Aim of the exercise
Would you return, word for word, the lines of the data below from the line with "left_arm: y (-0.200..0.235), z" through the line with "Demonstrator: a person", and no others?

= Beginning of Section =

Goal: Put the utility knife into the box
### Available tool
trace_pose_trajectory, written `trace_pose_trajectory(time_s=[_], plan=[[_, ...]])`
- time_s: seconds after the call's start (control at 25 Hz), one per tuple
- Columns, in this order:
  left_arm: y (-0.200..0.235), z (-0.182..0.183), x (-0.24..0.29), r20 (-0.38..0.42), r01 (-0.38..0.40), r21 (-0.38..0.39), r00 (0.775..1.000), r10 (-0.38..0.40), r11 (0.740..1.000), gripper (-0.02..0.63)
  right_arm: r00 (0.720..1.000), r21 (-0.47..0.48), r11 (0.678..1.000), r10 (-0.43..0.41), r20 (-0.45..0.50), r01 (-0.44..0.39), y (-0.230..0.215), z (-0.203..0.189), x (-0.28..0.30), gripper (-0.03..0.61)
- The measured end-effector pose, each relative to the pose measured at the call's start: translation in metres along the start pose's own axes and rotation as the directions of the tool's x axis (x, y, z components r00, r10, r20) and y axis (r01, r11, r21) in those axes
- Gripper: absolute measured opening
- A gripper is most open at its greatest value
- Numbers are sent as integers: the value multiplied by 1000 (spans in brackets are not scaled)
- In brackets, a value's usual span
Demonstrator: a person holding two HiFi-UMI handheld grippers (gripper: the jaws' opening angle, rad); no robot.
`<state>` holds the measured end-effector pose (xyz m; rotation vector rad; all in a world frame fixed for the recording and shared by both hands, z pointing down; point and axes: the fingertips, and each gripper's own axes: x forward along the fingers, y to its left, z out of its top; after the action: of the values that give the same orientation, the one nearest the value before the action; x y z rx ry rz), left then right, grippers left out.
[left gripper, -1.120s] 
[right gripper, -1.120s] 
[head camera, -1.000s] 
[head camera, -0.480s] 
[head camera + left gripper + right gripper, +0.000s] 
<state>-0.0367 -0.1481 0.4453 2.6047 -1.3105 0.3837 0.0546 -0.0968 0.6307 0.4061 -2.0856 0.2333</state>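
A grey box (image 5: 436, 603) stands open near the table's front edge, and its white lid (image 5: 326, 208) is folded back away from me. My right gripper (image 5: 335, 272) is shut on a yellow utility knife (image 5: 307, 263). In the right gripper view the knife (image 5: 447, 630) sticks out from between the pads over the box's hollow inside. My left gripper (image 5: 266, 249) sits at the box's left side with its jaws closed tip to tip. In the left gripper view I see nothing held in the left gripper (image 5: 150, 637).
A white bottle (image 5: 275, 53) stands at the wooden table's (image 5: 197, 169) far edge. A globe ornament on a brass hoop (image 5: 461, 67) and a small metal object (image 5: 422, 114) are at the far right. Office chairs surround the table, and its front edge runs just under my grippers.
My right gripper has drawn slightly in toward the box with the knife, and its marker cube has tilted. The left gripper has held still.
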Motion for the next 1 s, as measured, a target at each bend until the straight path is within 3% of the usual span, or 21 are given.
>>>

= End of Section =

Answer to the exercise
  left_arm: y (-0.200..0.235), z (-0.182..0.183), x (-0.24..0.29), r20 (-0.38..0.42), r01 (-0.38..0.40), r21 (-0.38..0.39), r00 (0.775..1.000), r10 (-0.38..0.40), r11 (0.740..1.000), gripper (-0.02..0.63)
  right_arm: r00 (0.720..1.000), r21 (-0.47..0.48), r11 (0.678..1.000), r10 (-0.43..0.41), r20 (-0.45..0.50), r01 (-0.44..0.39), y (-0.230..0.215), z (-0.203..0.189), x (-0.28..0.30), gripper (-0.03..0.61)
- The measured end-effector pose, each relative to the pose measured at the call's start: translation in metres along the start pose's own axes and rotation as the directions of the tool's x axis (x, y, z components r00, r10, r20) and y axis (r01, r11, r21) in those axes
- Gripper: absolute measured opening
- A gripper is most open at its greatest value
- Numbers are sent as integers: the value multiplied by 1000 (spans in brackets are not scaled)
- In brackets, a value's usual span
Demonstrator: a person holding two HiFi-UMI handheld grippers (gripper: the jaws' opening angle, rad); no robot.

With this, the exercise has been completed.